• WORK ORDER: Apart from the images, the entire listing below must be restated word for word.

======== SOURCE DATA

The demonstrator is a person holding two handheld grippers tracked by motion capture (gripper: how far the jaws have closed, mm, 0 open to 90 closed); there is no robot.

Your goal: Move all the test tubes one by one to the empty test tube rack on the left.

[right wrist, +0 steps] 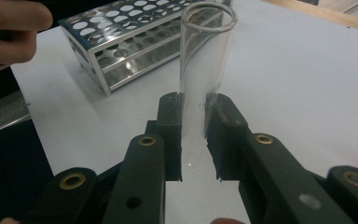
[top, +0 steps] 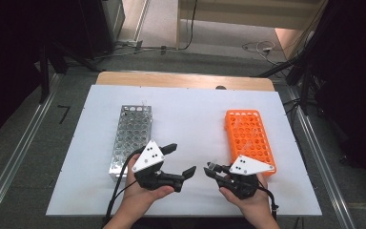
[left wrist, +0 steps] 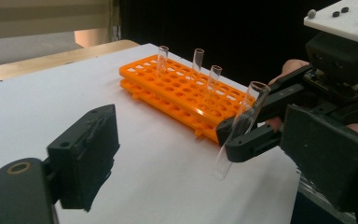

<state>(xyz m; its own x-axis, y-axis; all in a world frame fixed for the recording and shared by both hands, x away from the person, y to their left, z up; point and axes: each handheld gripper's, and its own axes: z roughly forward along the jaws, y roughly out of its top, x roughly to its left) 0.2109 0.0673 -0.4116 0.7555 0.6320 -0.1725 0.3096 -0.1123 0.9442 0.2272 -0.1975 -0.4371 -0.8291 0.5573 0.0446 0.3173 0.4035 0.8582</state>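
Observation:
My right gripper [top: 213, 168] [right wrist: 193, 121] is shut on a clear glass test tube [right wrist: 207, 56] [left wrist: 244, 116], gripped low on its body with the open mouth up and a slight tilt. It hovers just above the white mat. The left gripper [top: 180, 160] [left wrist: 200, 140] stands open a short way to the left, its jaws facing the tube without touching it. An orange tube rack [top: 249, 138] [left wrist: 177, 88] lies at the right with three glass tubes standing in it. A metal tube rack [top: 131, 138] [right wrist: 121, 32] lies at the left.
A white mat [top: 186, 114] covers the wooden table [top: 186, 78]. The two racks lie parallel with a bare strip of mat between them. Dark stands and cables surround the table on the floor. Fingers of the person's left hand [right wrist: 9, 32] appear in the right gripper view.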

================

• TASK SOLUTION:
The demonstrator is a person holding two handheld grippers tracked by motion capture (gripper: how far the jaws have closed, mm, 0 open to 90 closed); there is no robot.

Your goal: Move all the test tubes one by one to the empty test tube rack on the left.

[right wrist, +0 steps] 
[top, +0 steps] 
[left wrist, +0 steps] 

<state>(xyz m; its own x-axis, y-axis; all in a world frame fixed for the recording and shared by both hands, x away from the person, y to their left, z up; point and axes: each handheld gripper's, and its own axes: z roughly forward along the jaws, y roughly out of its top, x roughly to its left) 0.2109 0.0673 -0.4116 0.7555 0.6320 -0.1725 0.3096 -0.1123 0.9442 0.2272 -0.1975 -0.4371 -0.8291 0.5573 0.0446 0.3173 0.4035 0.8582</state>
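Observation:
My right gripper [top: 213, 168] [right wrist: 193, 121] is shut on a clear glass test tube [right wrist: 207, 56] [left wrist: 244, 116], gripped low on its body with the open mouth up and a slight tilt. It hovers just above the white mat. The left gripper [top: 180, 160] [left wrist: 200, 140] stands open a short way to the left, its jaws facing the tube without touching it. An orange tube rack [top: 249, 138] [left wrist: 177, 88] lies at the right with three glass tubes standing in it. A metal tube rack [top: 131, 138] [right wrist: 121, 32] lies at the left.
A white mat [top: 186, 114] covers the wooden table [top: 186, 78]. The two racks lie parallel with a bare strip of mat between them. Dark stands and cables surround the table on the floor. Fingers of the person's left hand [right wrist: 9, 32] appear in the right gripper view.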

This output is complete, and the exercise is done.